**What you will do:**
Wherever a line in the data below holds "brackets", copy that line.

Dataset excerpts
★ ★ ★ ★ ★

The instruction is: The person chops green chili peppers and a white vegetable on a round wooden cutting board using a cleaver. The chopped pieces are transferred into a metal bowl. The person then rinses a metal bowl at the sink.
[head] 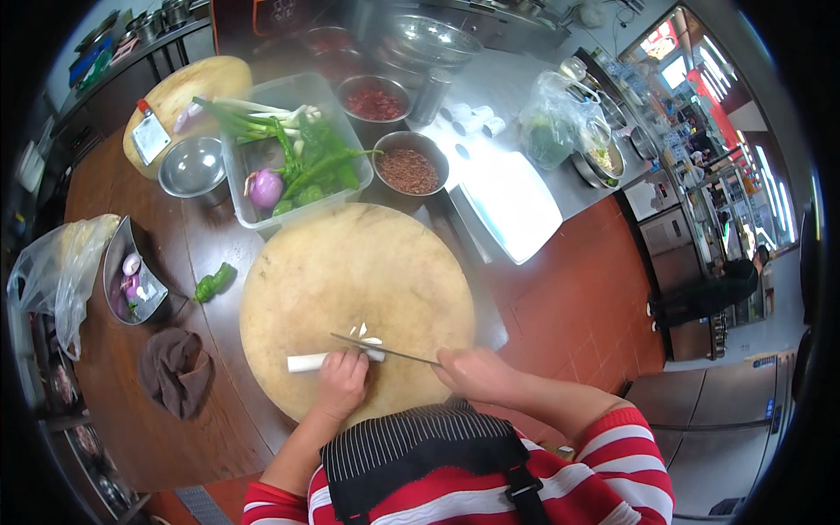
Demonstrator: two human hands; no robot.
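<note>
A round wooden chopping board (357, 269) lies before me. On it rests a white scallion stalk (304, 363), pressed down by the fingers of my left hand (344, 380). My right hand (476, 374) grips a knife (394, 352), seen nearly edge-on, whose blade crosses the stalk's right end. A few cut white slices (362, 330) lie just beyond the blade. The knife's handle is hidden inside my right fist.
Beyond the board stands a plastic tub (252, 187) of scallions, green peppers and a purple onion (266, 188). Near it are steel bowls (408, 172). To the left lie a green pepper (214, 283), a brown cloth (174, 371) and a cleaver (151, 138). A person (715, 292) stands far right.
</note>
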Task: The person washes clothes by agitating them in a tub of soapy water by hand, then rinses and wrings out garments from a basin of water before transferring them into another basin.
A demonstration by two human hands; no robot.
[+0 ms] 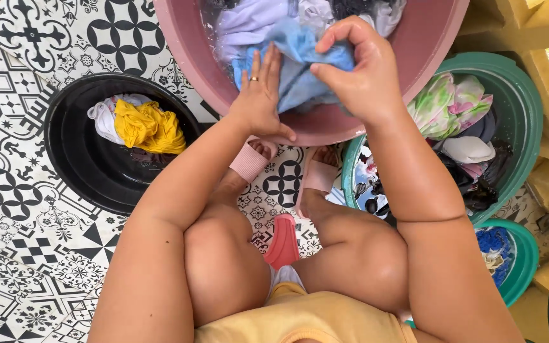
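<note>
A wet light-blue garment lies in the pink basin in front of me, among other pale and dark clothes in water. My left hand lies flat on the blue cloth at the basin's near rim, fingers spread, a ring on one finger. My right hand is bunched around a fold of the same blue cloth, gripping it above the basin. I am squatting, knees in the lower middle of the view, feet in pink slippers.
A black basin at left holds a wrung yellow cloth and a white one. A green basin at right holds several patterned and dark clothes. A smaller green tub sits lower right. Yellow steps rise at the right. The floor is patterned tile.
</note>
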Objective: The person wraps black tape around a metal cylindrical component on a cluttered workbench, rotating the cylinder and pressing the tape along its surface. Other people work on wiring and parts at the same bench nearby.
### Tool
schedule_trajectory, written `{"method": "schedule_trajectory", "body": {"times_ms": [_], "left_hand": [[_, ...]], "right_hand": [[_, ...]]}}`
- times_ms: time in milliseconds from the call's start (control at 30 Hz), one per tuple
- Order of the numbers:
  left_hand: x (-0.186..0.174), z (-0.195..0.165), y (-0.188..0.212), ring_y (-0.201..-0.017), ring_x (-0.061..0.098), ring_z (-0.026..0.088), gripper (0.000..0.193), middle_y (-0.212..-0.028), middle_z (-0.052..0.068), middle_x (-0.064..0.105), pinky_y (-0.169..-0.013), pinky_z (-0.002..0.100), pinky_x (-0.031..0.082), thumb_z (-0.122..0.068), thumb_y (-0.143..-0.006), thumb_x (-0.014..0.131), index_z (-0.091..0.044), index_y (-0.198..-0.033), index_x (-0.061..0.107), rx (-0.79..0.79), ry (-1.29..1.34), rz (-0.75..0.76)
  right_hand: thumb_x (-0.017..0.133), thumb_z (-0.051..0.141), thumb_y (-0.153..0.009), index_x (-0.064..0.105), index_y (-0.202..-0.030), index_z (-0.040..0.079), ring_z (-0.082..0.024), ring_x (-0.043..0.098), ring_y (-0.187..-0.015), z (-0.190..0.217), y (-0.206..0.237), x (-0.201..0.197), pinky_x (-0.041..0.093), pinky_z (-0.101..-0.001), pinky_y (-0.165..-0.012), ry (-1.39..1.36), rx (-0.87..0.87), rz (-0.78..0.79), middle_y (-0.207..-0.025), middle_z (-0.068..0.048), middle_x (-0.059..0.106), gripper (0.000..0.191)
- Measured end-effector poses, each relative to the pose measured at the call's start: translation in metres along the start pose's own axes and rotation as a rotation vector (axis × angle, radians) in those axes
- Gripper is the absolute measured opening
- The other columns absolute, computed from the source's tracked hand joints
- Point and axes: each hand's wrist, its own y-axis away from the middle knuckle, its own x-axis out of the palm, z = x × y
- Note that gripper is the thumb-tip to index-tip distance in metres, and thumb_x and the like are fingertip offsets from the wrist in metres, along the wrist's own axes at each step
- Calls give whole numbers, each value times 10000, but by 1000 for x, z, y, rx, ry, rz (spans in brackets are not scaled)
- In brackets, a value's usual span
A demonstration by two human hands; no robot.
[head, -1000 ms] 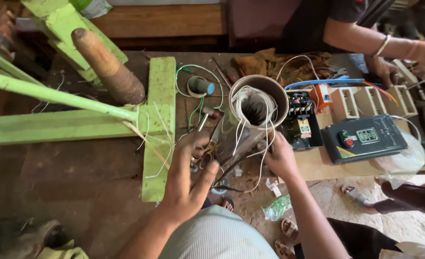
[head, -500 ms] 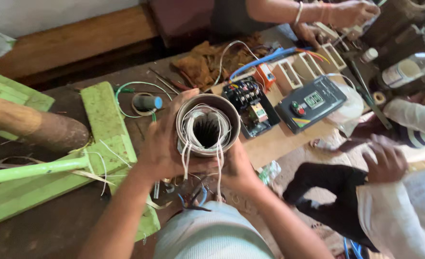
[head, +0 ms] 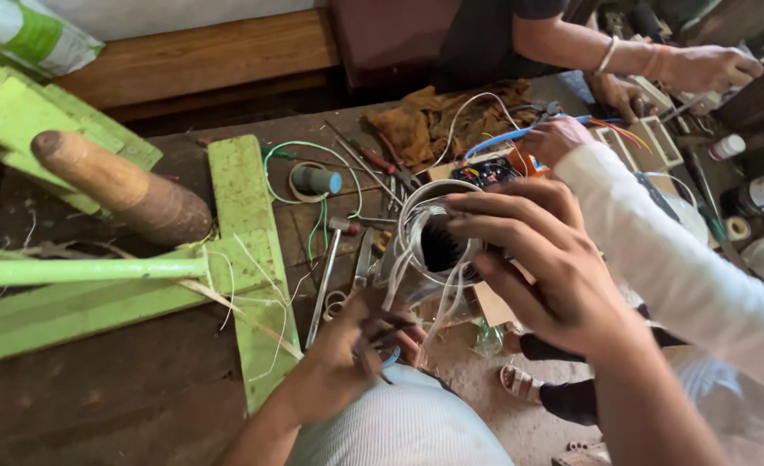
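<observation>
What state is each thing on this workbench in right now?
Motor stator: held up, white leads hanging from it.
Right hand: gripping the stator's rim.
Left hand: below, closed around the hanging leads.
Tape roll: lying flat on the bench.
Screwdriver: lying loose.
Brown rag: crumpled.

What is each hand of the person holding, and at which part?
The right hand grips the round motor stator by its upper rim and outer side. The left hand holds the white wire ends hanging below it.
</observation>
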Motion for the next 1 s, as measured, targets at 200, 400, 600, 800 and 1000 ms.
{"method": "schedule_trajectory", "body": {"times_ms": [200, 400, 600, 800, 1000], "left_hand": [[31, -47, 9, -708, 607, 91, 573, -864, 55, 656, -594, 253, 509, -233, -756, 869, -65, -1242, 618, -155, -615, -106], [32, -74, 10, -739, 657, 73, 247, -853, 21, 681, -656, 241, 528, -240, -926, 761, -52, -1053, 661, 291, -971, -461], [48, -83, 6, -560, 618, 90, 310, -718, 14, 675, -534, 281, 502, -341, -887, 744, -67, -1009, 662, -8, -939, -606], [59, -93, -2, -486, 654, 110, 320, -672, 21, 682, -449, 281, 497, -369, -832, 775, -89, -969, 701, -6, -874, -547], [68, -79, -26, -630, 670, 202, 246, -788, 68, 715, -563, 324, 485, -297, -976, 756, -73, -914, 674, 481, -1390, -943]], "right_hand": [[706, 176, -899, 675, -980, 80, -253, 558, -1015, -20, -24, -24, 370, -412, -974, 40, -114, 193, -1025, -27, 684, 130], [689, 184, -906, 695, -971, 96, -250, 557, -1066, -33, -7, -22, 403, -392, -1009, -163, -123, 178, -1058, -30, 667, 109], [752, 144, -857, 751, -1017, 89, -244, 588, -905, -24, -9, -27, 472, -359, -844, -81, -173, 222, -965, -32, 704, 170], [747, 138, -826, 720, -1024, 91, -240, 603, -915, -24, -20, -30, 479, -360, -866, -153, -217, 252, -989, -16, 724, 205], [759, 173, -814, 750, -1040, 103, -253, 530, -928, -21, -21, -21, 443, -362, -866, -114, -144, 248, -1014, -41, 656, 236]]}}
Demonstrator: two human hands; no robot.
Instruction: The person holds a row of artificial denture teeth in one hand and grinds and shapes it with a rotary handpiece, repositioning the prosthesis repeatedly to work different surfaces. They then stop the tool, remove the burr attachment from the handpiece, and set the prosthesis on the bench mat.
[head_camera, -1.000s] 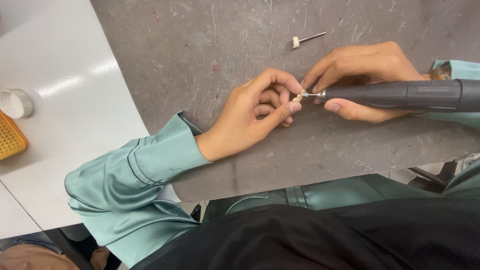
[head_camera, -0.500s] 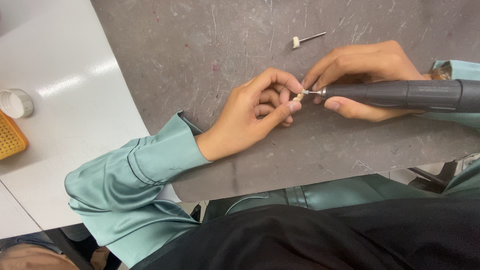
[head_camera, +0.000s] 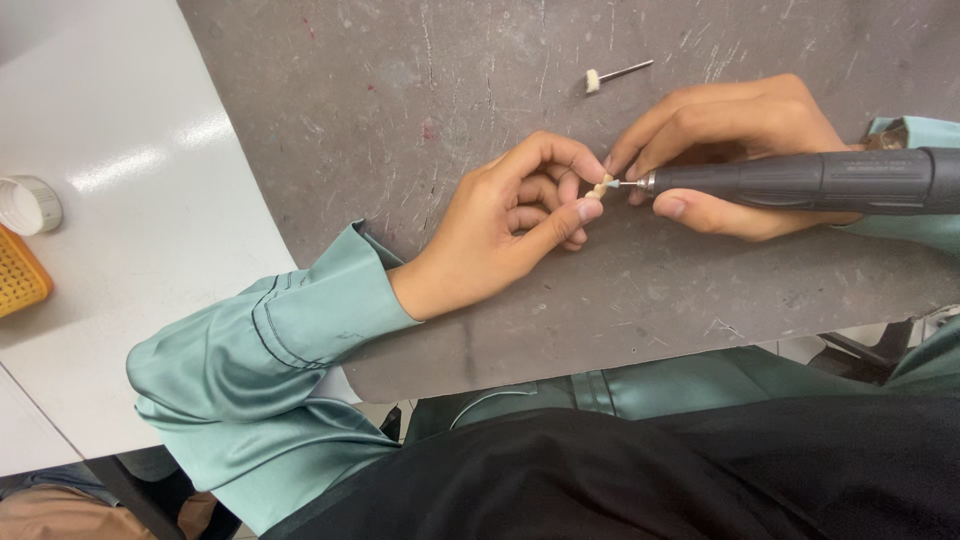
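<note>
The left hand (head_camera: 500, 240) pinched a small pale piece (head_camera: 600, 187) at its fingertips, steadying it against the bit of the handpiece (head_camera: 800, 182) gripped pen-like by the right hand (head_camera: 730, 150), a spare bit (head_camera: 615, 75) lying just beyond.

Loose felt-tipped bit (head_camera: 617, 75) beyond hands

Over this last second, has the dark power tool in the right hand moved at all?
No. The power tool keeps its place below the loose spare bit lying on the grey mat, tip against the small piece.
</note>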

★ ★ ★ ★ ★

**Expected answer:**
- Calls give whole numbers, each value times 10000, but by 1000 for x, z, y, rx, ry, rz (spans in brackets are not scaled)
- In brackets, a value's usual span

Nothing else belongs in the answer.